Health Club Management

features

Finance: The fightback begins

Change is coming, with consolidation likely in the market – especially in the boutique sector. Nadim Meer advises operators how to position themselves for investment

Published in Health Club Management 2020 issue 6
Raising funds can enable operators to invest in growth / JACOB LUND/shutterstock
Raising funds can enable operators to invest in growth / JACOB LUND/shutterstock
Equity funding could drive some of the much-predicted consolidation in the boutique sector

As lockdown restrictions begin to lift, fitness businesses are focusing on navigating the new (socially distanced) landscape and getting a better idea of the impact the pandemic is having on their business model and longer-term financing requirements.

Some will not survive and some will not reopen. However, this will allow other operators space to grow and develop in a market that’s less crowded compared to the pre-COVID landscape.

In terms of sources of finance, operators will need to look for suitable sources of funding that fit their business model – one realistic target for raising capital will be the private equity and private capital community.

While some investment activity is on hold at present, history suggests that following a crisis there is a flight of capital towards private companies. If you add to this the fact that pre-COVID there were many private equity funds sitting on significant amounts of uninvested capital and that – historically – their best returns have been made when investing in the aftermath of a crisis, many private equity investors will be keen to return to the market and deploy capital as soon as possible.
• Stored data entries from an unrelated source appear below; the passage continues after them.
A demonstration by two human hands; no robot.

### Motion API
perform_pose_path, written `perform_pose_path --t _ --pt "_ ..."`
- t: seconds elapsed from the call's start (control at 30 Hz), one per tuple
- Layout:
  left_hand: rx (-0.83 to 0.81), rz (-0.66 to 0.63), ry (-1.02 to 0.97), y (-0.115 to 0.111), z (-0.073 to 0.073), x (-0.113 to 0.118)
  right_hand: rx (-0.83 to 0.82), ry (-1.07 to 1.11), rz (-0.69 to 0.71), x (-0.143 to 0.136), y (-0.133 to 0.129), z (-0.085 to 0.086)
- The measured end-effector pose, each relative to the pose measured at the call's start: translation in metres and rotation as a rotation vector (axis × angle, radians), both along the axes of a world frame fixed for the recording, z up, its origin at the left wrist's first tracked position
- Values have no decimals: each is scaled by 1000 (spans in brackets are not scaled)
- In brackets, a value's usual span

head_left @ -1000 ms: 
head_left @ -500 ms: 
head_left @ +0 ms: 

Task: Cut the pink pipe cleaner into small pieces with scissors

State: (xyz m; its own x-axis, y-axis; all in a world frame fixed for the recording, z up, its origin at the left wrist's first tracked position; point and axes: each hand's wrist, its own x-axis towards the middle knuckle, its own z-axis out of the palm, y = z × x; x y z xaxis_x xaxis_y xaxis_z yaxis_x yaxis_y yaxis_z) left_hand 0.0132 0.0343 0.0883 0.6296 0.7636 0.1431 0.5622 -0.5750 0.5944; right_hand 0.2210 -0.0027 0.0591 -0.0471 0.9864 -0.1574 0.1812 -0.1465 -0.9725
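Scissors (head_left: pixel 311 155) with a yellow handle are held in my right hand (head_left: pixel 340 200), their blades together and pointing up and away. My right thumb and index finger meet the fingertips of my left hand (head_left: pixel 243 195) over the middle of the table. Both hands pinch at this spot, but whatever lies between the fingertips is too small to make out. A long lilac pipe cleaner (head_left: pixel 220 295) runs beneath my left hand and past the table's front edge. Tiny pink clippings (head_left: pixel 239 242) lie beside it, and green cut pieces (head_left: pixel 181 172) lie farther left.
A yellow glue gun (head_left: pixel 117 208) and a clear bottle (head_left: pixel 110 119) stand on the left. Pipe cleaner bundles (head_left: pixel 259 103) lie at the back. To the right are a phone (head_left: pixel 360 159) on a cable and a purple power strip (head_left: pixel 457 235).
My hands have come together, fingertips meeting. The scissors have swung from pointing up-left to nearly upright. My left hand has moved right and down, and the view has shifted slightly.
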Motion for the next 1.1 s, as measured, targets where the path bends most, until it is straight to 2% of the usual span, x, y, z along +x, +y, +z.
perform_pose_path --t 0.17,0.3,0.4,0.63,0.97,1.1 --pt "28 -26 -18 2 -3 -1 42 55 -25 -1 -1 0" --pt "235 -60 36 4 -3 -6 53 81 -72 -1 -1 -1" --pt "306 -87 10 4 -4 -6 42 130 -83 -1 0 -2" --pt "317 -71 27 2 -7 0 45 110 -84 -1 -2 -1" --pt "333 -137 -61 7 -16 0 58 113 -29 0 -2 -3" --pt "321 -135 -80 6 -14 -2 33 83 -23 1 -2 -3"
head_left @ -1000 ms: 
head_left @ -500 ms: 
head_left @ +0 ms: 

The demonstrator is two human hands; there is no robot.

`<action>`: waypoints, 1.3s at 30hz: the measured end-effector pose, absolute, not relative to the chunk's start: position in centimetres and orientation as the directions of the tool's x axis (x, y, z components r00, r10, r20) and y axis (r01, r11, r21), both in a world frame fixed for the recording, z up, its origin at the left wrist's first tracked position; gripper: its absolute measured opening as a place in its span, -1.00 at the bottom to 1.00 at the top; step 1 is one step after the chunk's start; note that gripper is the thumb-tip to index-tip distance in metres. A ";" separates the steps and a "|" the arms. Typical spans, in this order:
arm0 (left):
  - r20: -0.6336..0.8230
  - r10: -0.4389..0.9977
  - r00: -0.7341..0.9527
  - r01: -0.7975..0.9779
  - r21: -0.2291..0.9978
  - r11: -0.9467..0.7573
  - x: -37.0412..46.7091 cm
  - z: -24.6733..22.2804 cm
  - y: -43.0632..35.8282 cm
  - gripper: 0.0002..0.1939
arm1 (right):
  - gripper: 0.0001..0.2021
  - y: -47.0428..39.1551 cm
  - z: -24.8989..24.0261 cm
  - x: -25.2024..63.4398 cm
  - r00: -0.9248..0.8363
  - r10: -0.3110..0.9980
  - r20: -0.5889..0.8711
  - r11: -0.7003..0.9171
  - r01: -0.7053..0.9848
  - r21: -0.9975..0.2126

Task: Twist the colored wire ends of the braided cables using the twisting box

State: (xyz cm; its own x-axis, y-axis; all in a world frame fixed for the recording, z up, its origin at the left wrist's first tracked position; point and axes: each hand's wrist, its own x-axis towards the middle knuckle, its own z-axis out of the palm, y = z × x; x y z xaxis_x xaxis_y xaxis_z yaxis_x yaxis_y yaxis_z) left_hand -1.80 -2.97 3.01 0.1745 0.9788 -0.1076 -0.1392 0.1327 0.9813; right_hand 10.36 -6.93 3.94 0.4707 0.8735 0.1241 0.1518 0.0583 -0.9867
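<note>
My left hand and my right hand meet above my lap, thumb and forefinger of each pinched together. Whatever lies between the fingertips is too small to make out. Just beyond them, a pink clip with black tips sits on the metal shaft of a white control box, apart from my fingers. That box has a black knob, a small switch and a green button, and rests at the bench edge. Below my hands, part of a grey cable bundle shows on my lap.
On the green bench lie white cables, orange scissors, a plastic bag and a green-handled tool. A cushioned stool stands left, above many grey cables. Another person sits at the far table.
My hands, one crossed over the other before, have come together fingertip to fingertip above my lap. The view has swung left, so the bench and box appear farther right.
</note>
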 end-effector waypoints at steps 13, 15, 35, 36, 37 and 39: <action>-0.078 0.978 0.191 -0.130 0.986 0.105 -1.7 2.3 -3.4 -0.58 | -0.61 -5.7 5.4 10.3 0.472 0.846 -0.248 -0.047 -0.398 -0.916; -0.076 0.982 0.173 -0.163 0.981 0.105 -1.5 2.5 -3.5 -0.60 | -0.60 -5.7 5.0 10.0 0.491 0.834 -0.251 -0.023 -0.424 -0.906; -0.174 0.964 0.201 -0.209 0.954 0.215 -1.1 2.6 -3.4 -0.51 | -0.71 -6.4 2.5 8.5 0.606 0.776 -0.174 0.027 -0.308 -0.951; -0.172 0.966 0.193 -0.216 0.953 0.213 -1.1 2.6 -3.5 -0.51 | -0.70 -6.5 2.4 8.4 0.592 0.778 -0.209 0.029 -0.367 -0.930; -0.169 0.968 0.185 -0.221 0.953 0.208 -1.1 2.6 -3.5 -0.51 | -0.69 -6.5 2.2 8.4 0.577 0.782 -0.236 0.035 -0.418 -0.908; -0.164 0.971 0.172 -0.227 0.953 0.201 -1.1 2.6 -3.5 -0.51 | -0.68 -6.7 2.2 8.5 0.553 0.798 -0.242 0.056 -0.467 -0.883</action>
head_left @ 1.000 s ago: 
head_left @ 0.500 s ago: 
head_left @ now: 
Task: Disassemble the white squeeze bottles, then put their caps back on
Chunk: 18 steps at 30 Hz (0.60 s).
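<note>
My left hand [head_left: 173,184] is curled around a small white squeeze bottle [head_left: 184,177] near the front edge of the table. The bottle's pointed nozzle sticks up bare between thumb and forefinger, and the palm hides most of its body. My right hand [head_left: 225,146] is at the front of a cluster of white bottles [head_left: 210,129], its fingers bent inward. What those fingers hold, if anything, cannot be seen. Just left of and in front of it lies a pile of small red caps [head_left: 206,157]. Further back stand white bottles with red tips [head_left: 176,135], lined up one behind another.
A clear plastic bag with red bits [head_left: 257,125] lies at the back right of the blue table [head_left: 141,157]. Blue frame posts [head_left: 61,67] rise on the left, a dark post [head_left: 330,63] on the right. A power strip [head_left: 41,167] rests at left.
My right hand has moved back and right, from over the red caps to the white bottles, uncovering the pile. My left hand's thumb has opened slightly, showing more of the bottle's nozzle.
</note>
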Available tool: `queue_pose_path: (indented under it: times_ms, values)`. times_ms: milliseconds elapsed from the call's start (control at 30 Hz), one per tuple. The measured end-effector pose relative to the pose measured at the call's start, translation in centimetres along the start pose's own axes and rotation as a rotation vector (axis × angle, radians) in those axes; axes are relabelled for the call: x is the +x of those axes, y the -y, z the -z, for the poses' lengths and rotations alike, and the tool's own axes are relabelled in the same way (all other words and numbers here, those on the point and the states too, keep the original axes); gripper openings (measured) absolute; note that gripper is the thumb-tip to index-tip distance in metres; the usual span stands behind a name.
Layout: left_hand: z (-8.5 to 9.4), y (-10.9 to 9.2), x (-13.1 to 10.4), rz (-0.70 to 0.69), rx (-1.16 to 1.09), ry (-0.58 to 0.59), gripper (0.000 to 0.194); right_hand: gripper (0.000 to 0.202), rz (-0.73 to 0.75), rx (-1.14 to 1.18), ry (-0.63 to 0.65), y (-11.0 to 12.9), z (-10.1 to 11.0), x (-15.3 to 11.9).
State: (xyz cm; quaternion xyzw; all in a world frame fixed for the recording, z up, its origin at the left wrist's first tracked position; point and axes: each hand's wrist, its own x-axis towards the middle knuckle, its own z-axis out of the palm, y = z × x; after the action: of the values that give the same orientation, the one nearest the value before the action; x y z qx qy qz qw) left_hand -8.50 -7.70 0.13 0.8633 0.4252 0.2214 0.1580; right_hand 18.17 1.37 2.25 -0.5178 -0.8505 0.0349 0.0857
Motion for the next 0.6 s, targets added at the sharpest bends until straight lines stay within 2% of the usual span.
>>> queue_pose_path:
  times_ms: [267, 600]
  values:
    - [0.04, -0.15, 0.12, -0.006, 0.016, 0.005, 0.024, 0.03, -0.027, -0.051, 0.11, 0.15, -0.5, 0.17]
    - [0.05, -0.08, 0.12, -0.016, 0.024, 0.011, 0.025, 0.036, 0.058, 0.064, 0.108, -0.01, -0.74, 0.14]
In terms of timing, however, we are unlikely to see much private equity investment before Q4 of this year. Valuations are too uncertain and few investors would be prepared to hand over their cash without having met the management in the flesh.

Although we’re hearing about some deals which have been completed over Zoom, for the majority of investors, this isn’t a substitute for meeting face to face when it comes to the private equity investment world.

This will be challenging news for businesses that are experiencing a cash squeeze, as rent and other payments become payable and the furlough scheme is wound down, however, it does allow those that are better capitalised the luxury of time to plan and position the business for investment.

Get ready for investment
Now is the time to prepare – take a long, hard and dispassionate look at all aspects of your operation. Innovate, improve digital activity and overhaul your strategy, looking ahead three to four years. Do everything you can to position your business as best-in-class.

If a business in the fitness sector makes it through to Q4 this year, it will have done everything it can to reduce costs, manage its cash and ride out the storm. However, in order to raise equity funding, you’ll need to create a credible, sustainable plan for growth, including an information memorandum setting out details of the business, as well as the ways you plan to achieve growth (expanding the digital offering, franchising, licensing, acquisitions and/or opening new sites, for example). You’ll also need financial projections and legal and financial due diligence materials.

Investors will expect a detailed summary of the impact of COVID-19 on the business. Counterintuitively, this is a great opportunity to showcase investability, the strength of the management team, resilience to shock and the ability to adapt, evolve and survive. These are essential components investors look for.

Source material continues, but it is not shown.